Herbert Vorgrimler. Neues Theologisches Wörterbuch
Leidenschaft
   (lat. ”passio“, griech. ”pathos“) heißt in der scholastischen Anthropologie das sinnliche Strebevermögen (Sinnlichkeit) des Menschen u. dessen Aktuierung, stärker u. dauerhafter als der Affekt. Bei Thomas von Aquin († 1274) wird die L. in Lust- u. Leistungsstreben unterschieden. Die Aktuierung des Luststrebens erfolgt aufsteigend stufenweise (Wohlgefallen – Begehren – Genießen) oder von dem Unlust Bereitenden absteigend (Mißfallen – Flucht – Trauer); ebenso geschieht die Aktuierung des Leistungsstrebens (Hoffnung u. Kühnheit bzw. Niedergeschlagenheit – Furcht – Zorn). Diese den Trieben “ der späteren Psychologie vergleichbaren Leidenschaften sind nach kath.

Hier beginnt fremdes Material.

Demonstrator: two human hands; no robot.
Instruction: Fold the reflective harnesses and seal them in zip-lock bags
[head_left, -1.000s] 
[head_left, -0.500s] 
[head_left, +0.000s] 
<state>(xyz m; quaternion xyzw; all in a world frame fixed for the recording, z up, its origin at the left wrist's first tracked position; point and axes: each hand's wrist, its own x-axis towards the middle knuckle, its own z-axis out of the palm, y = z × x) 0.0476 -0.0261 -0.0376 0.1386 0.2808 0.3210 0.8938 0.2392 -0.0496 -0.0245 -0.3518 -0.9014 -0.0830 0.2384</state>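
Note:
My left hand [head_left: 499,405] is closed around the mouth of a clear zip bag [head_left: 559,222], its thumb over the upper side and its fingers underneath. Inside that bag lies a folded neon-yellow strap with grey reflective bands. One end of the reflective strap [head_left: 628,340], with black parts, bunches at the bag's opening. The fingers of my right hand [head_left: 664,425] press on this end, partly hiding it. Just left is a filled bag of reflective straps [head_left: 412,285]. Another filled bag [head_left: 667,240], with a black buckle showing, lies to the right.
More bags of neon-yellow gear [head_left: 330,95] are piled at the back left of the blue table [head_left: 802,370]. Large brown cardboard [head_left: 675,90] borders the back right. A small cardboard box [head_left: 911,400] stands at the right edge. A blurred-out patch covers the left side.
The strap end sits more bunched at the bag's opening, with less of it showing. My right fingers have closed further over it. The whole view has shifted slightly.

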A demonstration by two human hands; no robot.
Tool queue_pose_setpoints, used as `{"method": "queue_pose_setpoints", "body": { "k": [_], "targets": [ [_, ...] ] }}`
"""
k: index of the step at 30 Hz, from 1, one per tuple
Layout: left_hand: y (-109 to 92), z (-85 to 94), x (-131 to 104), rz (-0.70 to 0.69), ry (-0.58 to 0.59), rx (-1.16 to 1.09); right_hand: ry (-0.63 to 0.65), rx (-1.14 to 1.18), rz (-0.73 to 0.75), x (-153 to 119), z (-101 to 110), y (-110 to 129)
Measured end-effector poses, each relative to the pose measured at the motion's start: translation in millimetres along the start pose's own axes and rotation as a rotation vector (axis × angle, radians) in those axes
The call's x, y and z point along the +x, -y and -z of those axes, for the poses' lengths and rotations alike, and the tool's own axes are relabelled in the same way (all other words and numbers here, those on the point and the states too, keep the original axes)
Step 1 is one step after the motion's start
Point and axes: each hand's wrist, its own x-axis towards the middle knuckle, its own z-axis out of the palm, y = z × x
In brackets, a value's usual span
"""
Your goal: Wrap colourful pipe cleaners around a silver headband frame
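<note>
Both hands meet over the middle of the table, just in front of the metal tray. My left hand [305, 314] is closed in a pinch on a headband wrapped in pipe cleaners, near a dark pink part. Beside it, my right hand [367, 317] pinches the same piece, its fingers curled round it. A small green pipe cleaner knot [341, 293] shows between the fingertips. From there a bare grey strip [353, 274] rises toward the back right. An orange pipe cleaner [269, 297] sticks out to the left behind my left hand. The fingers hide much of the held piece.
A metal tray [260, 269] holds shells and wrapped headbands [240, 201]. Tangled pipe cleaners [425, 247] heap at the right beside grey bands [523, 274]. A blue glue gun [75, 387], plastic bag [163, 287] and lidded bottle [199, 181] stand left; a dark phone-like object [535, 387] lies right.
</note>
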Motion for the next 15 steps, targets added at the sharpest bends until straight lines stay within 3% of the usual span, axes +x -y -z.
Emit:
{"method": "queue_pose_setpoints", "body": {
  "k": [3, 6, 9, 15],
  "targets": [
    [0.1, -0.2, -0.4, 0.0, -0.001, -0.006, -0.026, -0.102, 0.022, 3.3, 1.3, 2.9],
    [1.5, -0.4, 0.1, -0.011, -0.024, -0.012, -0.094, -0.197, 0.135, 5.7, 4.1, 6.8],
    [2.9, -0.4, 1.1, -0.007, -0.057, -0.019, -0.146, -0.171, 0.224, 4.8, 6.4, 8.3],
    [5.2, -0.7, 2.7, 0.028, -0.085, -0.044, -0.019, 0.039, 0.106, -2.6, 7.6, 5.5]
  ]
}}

Auffassung ihrem Wesen nach gut, bedürfen aber bei ihrer Aktuierung der Ordnung u. Lenkung durch die Vernunft (oft thematisiert im Zusammenhang mit Eros u. Sexualität). Sie bringen die Gefahr mit sich, sich vom einen Ganzen des Menschen zu trennen u. sich krankhaft zu verselbständigen (z. B. im Fanatismus oder im Destruktionstrieb). Im Blick auf die Erbsünde können sie als der ”Ort“ gesehen werden, an dem das negative Element an der Begierde in Erscheinung tritt. Anderseits treiben sie den Menschen, z. B. durch Mitleid u. Solidarität, zu ”leidenschaftlichem“ Engagement an u. werden so als Impulse der Gnade Gottes erkannt. Ähnlich positiv wirkt die künstlerische L. Darum ist es (wiederum nach Thomas) unsittlich, Leidenschaften bewußt ausmerzen zu wollen (wie das mit verschiedenen Motiven u. a. Platon †347 v.Chr. u. I. Kant † 1804 forderten). Gelegentlich thematisiert die moderne Psychologie die Leidenschaften unter den Stichworten ”Emotionen“ u. ”Motivationen“ (S. Freud †1939; E. Fromm †1980).